Qu’elle filme un artiste hippie à San Francisco (Oncle Yanco, 1967) ou les muralistes à Los Angeles (Mur Murs, 1981), elle fait preuve de la même curiosité.
En parallèle, elle enrichit sa galerie de portraits au fil de ses reportages et photographie avec autant de passion des veuves que ses amis artistes.
Sa fibre sociale s’exprime dans Sans toit ni loi, Lion d’or à Venise en 1985, qui vaudra un César à Sandrine Bonnaire. Le film retrace, en un long flash back, les derniers jours d’une jeune marginale, retrouvée morte de froid dans un fossé.
Avec Les glaneurs et la glaneuse (2000), Agnès Varda s’intéresse aux pauvres qui récupèrent dans les champs ou sur les marchés les légumes oubliés ou invendus.
L’occasion de braquer les projecteurs sur la pomme de terre, le “légume le plus modeste, le plus pauvre, celui qu’on ne regarde pas« , disait-elle.
En 2008, c’est aux plages de sa vie et au “plus chéri des morts”, Jacques Demy, l’homme des Demoiselles de Rochefort, qu’elle rend hommage dans Les plages d’Agnès, César du meilleur film documentaire.
Un autoportrait montrant les plages de Belgique de son enfance, celles de Sète, de Californie ainsi que de Noirmoutier (ouest), où elle passait ses vacances.

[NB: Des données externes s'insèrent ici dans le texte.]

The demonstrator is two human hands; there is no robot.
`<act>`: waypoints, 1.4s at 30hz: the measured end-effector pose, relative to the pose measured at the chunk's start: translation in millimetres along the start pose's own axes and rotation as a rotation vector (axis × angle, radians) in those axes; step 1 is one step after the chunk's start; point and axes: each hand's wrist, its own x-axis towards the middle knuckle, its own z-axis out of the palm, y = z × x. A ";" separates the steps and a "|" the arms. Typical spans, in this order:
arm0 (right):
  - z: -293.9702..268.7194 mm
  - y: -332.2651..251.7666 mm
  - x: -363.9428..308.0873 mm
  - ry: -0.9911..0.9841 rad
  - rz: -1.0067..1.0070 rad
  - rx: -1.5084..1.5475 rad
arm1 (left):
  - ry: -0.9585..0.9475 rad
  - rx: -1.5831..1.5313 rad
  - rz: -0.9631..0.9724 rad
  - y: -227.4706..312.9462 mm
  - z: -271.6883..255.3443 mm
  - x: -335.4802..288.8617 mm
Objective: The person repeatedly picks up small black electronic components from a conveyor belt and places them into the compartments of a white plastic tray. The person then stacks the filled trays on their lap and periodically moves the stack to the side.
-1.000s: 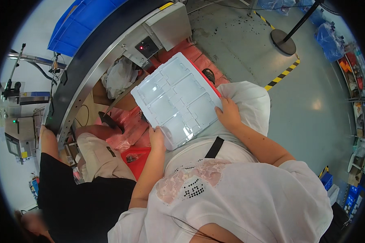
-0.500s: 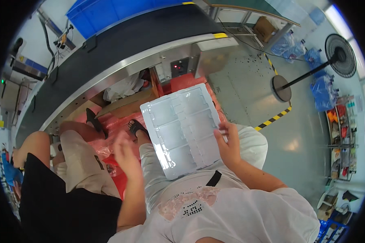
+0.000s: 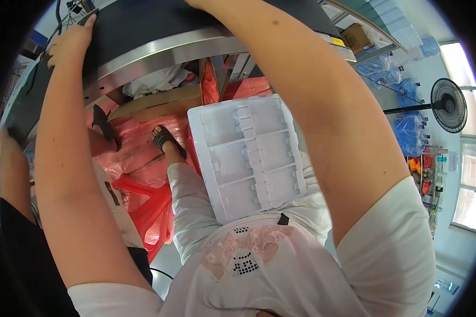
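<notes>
wears, nearest, a white shirt at 6 o'clock. bears on the lap, at the center, a white tray with six compartments, turned slightly anticlockwise and clear of both hands. extends the right forearm between 1 and 2 o'clock, with the right hand nearly cut off by the upper edge near 12; cannot tell its spread or any hold. sets the left hand at the black conveyor belt, at 10 o'clock, thumb apart from bent fingers; cannot tell whether gripping anything. has a co-worker's black garment at 8 o'clock, red wrap on the floor toward 9, a white bag under the belt between 10 and 11. has, farther off, a black fan between 2 and 3, with bright windows around 3.
</notes>
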 end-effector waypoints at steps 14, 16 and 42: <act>-82.4 66.1 -59.1 -0.249 0.042 1.124 | -0.012 -1.156 0.333 -20.4 -63.9 -104.5; -106.0 101.8 -97.1 -0.336 -0.036 1.012 | -0.060 -1.191 0.405 -8.4 -92.2 -152.8; -7.9 151.3 -340.2 -0.307 -0.062 0.406 | -0.468 -0.551 1.022 -1.8 46.7 -383.0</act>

Les dernières images, bouleversantes, la montrent seule, sur une chaise, au milieu des embruns.
A son compagnon décédé en 1990, elle a consacré une trilogie, dont Jacquot de Nantes. Ensemble, ils ont deux enfants: Rosalie Varda (adoptée par Demy) qui travaille à Ciné-Tamaris, la société qui gère les films de ses parents, et Mathieu Demy, devenu acteur.
Agnès Varda a reçu en 2015 une Palme d’honneur du festival de Cannes pour l’ensemble de son oeuvre.
En février à la Berlinale, elle avait présenté son dernier documentaire, Varda par Agnès. Ce film est “une façon de dire au revoir”.